I am very much against dispersion of innovative efforts in the open source community into parallel projects that do not meet. It should never be done just out of fear not to get on SOME points what one wants. Occasionally it can be done to make a point but it should always be done with the intention to regain concentration of innovative effort in the future. Otherwise it will be almost impossible for the open source community to win from the commercial community thus in the end loosing ALL the fruits of their effort.
Jeff Dickey - 2011-06-21 19:14:55 - In reply to message 1 from Jurgen_v_O
...as several people have commented here and elsewhere, the PHP core dev process is deeply flawed and needs some fresh blood, if not a complete re-architecting.
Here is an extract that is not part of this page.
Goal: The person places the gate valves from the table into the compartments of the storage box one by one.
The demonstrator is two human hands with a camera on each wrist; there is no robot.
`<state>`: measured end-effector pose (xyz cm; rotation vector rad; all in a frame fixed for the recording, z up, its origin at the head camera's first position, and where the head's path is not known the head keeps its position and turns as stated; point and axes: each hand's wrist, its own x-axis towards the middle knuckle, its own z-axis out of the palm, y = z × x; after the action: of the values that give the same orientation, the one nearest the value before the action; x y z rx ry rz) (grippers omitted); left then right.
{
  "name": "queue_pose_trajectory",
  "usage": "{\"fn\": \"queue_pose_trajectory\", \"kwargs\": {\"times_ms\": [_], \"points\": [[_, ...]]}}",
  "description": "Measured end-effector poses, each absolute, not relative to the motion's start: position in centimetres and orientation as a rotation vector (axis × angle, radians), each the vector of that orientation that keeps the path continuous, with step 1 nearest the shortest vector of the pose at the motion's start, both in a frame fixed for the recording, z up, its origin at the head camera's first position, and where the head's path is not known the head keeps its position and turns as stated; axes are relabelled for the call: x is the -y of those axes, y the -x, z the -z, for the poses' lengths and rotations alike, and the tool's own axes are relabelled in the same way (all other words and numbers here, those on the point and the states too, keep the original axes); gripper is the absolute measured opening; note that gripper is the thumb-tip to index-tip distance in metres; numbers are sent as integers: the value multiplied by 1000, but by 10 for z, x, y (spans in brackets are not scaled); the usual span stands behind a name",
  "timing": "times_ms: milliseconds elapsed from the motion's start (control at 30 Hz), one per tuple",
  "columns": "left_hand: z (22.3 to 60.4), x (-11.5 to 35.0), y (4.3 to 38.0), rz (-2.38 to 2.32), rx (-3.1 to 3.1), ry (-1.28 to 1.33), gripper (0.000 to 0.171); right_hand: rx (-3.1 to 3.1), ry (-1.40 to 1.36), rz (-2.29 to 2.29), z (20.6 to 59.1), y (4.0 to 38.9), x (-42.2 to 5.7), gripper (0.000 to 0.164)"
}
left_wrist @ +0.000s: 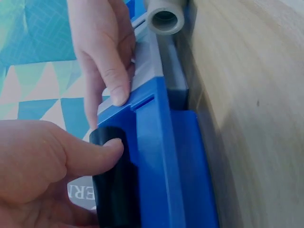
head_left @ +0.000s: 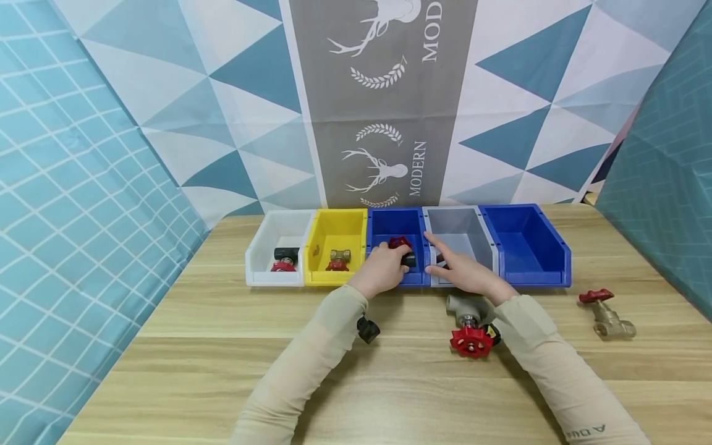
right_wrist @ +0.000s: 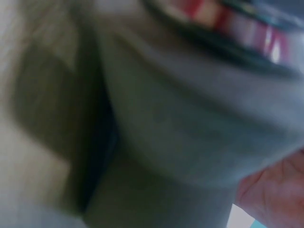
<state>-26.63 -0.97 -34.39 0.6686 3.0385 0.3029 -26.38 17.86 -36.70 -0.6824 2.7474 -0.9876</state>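
My left hand (head_left: 382, 269) reaches into the middle blue bin (head_left: 396, 220) and grips a black pipe-bodied valve with a red handwheel (head_left: 399, 242). In the left wrist view the thumb lies on the valve's black body (left_wrist: 114, 190). My right hand (head_left: 464, 269) is at the divider between that bin and the grey bin (head_left: 458, 225), index finger extended and thumb tip touching the rim. Something dark shows between its thumb and index finger. Below the right wrist, a grey valve with a red handwheel (head_left: 471, 342) lies on the table; its grey body (right_wrist: 204, 123) fills the blurred right wrist view.
The white bin (head_left: 251, 259) holds a black valve with a red handwheel. In the yellow bin (head_left: 328, 278) sits a brass valve (head_left: 339, 256). Another blue bin (head_left: 534, 278) ends the row. A brass valve (head_left: 612, 324) lies at right; a black fitting (head_left: 368, 330) is beside the left sleeve.
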Motion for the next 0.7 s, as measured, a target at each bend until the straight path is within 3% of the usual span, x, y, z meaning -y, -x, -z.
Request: {"fn": "queue_pose_trajectory", "kwargs": {"times_ms": [700], "points": [[356, -1, 277, -187, -3143, -582, 37, -2752, 698, 990, 366, 263, -178, 69]]}}
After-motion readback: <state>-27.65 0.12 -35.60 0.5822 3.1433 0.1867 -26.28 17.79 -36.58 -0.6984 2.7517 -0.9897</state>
When people use words like "Kremlin" with regard to the current core team; when core list members complain about noise on the mailing lists, implying that as the reason why useful enhancements with reasonable draft patches aren't looked at in a year, then Things Have Gone Drastically Wrong. When people express frustration to such a degree that they say things like "I used to love PHP, but I find myself using it as a last resort anymore", something is dramatically wrong — and the longer that things remain officially "situation normal; everything on course", the faster PHP will go the way of, say, Modula-2 and DIBOL.
I've had a book on standards-driven, agile Web development using PHP that's been 85% complete for some three years now. I've been dissuaded from finishing primarily by the train wreck that PHP is becoming (or has become, depending on your view). I've had a few projects that used languages like Python and tools like jQuery (as mentioned elsewhere), which both seem to have the kind of strong leadership __that listens and responds thoughtfully to its community__ that we've all wished for for PHP. How many good ideas have been left to rot merely because "some on the internals list seem to take great pleasure in just saying no", as one other commenter put it (paraphrasing)? If PHP continues to become more "Kremlinised", that doesn't bode well for ANY of us, does it?
Manuel Lemos - 2011-06-22 07:26:03 - In reply to message 2 from Jeff Dickey
I think people that disagree with the current state of things should go on PHP internals list and express how you feel about it. Doing that elsewhere will not change things because those that have the power to act upon complains are on that list.